Why is it so when I have already deleted ‘df_EmployeeTable_bucketBy’ ?

This geenrally does not happens. Make sure, the ‘df_employeetable_bucketby’ was deleted successfully. Also restart the jupyter kernel after deleting the table.

I ran below-

df1.write.bucketBy(3,‘state’,‘age’,‘salary’).sortBy(‘bonus’).mode(“overwrite”).saveAsTable(‘df_EmployeeTable_bucketBy’)

And then to see the data ran below-

ss1.sql(“select * from df_employeetable_bucketby”).collect()

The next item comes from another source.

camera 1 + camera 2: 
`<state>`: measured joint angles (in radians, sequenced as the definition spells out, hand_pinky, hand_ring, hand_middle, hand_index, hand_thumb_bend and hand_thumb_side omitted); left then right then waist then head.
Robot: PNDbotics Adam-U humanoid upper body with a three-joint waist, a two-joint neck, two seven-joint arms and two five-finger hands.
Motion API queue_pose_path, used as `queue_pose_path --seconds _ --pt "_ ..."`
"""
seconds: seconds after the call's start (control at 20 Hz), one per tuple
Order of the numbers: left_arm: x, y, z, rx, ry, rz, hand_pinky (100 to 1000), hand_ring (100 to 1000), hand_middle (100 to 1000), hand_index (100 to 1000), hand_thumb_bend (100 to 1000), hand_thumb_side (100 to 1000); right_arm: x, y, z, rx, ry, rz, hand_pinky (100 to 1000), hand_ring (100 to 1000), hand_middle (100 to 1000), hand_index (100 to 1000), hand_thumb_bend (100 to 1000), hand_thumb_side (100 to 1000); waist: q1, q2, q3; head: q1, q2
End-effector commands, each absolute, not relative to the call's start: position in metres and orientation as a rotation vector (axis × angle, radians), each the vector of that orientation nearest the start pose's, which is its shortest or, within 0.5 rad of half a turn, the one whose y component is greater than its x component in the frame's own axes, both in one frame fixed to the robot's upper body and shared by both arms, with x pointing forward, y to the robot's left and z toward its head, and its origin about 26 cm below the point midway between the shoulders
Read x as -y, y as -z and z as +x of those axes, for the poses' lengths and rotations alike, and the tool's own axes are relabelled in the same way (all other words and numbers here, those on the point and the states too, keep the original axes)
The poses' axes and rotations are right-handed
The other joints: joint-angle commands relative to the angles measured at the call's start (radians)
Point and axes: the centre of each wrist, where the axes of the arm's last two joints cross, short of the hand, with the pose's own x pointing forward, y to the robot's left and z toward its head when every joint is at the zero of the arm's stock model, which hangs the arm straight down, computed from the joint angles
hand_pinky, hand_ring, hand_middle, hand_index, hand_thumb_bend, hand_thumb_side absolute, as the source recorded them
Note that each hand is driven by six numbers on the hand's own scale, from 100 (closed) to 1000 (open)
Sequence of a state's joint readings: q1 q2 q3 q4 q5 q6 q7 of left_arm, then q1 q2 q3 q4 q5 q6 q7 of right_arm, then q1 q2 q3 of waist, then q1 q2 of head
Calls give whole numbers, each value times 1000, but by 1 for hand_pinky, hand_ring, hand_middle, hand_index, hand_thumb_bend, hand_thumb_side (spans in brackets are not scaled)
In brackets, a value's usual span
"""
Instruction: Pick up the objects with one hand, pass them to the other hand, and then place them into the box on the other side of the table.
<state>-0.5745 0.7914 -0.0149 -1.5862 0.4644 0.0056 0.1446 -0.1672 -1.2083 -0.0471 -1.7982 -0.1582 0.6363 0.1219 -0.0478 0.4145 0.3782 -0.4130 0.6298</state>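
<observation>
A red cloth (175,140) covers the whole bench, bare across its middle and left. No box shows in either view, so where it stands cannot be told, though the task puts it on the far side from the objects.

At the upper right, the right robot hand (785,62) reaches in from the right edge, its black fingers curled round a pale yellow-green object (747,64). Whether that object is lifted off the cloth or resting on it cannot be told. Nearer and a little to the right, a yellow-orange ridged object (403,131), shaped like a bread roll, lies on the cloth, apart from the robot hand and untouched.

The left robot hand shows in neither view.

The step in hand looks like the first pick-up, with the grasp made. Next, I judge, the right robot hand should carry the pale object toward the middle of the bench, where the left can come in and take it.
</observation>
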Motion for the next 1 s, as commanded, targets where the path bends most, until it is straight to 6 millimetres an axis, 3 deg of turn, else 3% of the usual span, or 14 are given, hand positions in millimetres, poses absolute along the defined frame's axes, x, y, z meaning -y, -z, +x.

but the output was not in sorted order (on ‘bonus’) . Why is it so?

Hi Amit,

There are a couple of reasons why this might be happening:

  1. Bucketing and Sorting Columns:
    In your write.bucketBy method, you specified ‘state’, ‘age’, and ‘salary’ as the bucketing columns. However, in the sortBy method, you specified ‘bonus’ as the sorting column. It’s important to note that the sorting column in sortBy should be one of the bucketing columns. If you want to sort by ‘bonus’, it should be one of the bucketing columns.

    Here’s an example assuming ‘bonus’ is one of your bucketing columns:

    df1.write.bucketBy(3, 'state', 'age', 'salary').sortBy('state', 'age', 'salary', 'bonus').mode("overwrite").saveAsTable('df_EmployeeTable_bucketBy')
    
  2. Bucketing and Sorting Order:
    By default, Spark uses ascending order for bucketing and sorting. If you want to specify the sorting order (ascending or descending), you can use the asc or desc functions from the pyspark.sql.functions module.

    Example:

    from pyspark.sql.functions import asc
    
    df1.write.bucketBy(3, 'state', 'age', 'salary').sortBy(asc('state'), asc('age'), asc('salary'), asc('bonus')).mode("overwrite").saveAsTable('df_EmployeeTable_bucketBy')
    

Make sure that ‘bonus’ is included in the list of columns used for bucketing, and specify the sorting order for the bucketing columns. Additionally, when querying the table, you might need to explicitly use an ORDER BY clause to see the results in the desired order:

ss1.sql("SELECT * FROM df_EmployeeTable_bucketBy ORDER BY state, age, salary, bonus").collect()

This should help you achieve the desired sorting order when querying the table.